→ **Task**
Every line from the first in the listing below to the line containing "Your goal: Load" is to be repeated exactly, and no line past it.
======
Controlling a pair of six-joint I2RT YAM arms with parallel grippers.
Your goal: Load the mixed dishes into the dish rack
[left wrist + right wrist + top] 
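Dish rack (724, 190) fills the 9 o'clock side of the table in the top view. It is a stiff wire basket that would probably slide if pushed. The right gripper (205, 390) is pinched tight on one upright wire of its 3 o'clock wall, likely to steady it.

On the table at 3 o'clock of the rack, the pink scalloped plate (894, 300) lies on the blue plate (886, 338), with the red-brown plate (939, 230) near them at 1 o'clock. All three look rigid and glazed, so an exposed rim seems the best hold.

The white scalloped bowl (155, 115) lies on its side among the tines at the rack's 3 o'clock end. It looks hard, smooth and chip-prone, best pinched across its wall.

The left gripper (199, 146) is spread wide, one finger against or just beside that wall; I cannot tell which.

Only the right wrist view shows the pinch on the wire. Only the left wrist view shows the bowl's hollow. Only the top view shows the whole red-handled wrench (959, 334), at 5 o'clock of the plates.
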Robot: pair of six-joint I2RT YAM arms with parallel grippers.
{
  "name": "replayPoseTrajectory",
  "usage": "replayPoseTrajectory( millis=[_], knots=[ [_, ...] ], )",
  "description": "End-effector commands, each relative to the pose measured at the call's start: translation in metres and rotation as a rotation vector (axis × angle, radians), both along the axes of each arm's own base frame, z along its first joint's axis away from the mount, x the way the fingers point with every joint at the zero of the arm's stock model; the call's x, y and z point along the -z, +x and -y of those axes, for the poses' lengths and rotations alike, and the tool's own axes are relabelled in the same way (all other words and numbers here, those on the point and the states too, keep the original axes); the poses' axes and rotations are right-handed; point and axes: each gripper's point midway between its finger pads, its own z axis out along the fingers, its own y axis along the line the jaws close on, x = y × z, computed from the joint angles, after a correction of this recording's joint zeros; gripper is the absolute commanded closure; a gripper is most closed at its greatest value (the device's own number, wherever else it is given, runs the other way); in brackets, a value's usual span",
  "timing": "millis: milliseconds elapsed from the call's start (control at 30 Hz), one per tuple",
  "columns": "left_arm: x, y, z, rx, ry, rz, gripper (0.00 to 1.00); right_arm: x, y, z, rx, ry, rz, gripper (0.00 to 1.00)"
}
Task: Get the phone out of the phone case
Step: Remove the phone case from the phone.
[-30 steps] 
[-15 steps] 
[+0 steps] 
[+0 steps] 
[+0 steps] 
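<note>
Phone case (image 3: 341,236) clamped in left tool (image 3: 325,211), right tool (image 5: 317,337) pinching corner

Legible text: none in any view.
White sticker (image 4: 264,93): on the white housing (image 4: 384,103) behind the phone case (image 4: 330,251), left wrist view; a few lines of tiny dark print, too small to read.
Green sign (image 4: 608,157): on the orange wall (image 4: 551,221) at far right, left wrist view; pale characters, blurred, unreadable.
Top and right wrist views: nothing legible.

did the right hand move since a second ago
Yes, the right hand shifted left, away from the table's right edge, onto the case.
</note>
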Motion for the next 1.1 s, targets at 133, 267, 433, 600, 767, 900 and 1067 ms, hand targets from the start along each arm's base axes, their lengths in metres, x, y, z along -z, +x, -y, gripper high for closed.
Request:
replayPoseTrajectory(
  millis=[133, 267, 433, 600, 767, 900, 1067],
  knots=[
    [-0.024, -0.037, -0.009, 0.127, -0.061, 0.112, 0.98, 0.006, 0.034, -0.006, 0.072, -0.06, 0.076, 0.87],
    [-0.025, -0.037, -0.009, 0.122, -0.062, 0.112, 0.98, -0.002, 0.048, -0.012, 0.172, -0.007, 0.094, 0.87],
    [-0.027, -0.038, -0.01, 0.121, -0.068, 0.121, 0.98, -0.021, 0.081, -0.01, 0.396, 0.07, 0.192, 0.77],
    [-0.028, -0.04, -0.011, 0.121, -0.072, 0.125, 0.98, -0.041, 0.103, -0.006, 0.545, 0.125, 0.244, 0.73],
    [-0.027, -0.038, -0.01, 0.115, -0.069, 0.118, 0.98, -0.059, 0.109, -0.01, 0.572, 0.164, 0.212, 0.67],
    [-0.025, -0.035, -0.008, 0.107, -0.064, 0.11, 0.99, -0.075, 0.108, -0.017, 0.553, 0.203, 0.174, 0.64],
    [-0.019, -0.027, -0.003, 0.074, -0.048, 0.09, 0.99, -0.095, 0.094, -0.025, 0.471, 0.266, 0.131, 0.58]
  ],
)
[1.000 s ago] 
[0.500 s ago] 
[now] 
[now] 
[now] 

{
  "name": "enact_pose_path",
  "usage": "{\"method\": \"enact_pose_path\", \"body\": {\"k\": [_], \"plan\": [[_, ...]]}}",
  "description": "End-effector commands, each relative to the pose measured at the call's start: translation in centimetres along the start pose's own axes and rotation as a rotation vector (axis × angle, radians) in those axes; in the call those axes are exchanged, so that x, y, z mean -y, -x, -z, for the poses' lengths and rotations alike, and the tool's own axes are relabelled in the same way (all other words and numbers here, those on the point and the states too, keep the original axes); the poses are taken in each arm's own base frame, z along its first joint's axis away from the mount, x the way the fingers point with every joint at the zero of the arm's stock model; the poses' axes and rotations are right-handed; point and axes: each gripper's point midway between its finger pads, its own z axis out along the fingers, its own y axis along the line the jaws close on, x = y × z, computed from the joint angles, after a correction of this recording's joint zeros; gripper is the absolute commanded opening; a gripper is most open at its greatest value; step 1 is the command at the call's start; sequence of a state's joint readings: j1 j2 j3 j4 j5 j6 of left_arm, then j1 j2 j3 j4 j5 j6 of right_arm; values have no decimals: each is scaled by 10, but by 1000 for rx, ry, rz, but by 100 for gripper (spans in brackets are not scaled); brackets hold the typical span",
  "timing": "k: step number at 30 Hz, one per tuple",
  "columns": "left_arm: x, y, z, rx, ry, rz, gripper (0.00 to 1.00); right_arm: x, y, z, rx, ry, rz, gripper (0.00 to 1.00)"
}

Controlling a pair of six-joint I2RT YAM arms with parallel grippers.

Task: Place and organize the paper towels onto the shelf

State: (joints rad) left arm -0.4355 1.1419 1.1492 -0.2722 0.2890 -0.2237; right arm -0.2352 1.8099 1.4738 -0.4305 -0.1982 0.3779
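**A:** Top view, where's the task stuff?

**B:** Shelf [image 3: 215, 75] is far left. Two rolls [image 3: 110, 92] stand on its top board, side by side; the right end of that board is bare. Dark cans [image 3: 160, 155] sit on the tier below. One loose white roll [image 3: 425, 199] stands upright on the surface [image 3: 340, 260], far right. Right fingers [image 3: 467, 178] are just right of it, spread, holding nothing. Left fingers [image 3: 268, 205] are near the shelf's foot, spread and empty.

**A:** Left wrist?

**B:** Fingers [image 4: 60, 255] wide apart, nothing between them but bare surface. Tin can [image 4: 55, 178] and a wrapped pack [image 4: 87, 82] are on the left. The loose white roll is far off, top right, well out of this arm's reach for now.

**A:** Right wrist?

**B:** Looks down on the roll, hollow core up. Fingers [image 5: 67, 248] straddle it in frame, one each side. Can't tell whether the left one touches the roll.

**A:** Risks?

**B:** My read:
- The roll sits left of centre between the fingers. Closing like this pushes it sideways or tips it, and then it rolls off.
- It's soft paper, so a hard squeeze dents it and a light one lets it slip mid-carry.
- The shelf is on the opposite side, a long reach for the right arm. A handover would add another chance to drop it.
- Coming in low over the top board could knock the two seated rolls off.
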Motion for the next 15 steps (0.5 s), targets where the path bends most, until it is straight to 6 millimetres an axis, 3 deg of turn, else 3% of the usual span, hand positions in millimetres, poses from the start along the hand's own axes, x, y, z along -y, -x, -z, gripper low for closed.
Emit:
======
→ **Output for this task**
Controlling a pair of six-joint I2RT YAM arms with parallel grippers.
Your goal: Load the mixed dishes into the dish rack

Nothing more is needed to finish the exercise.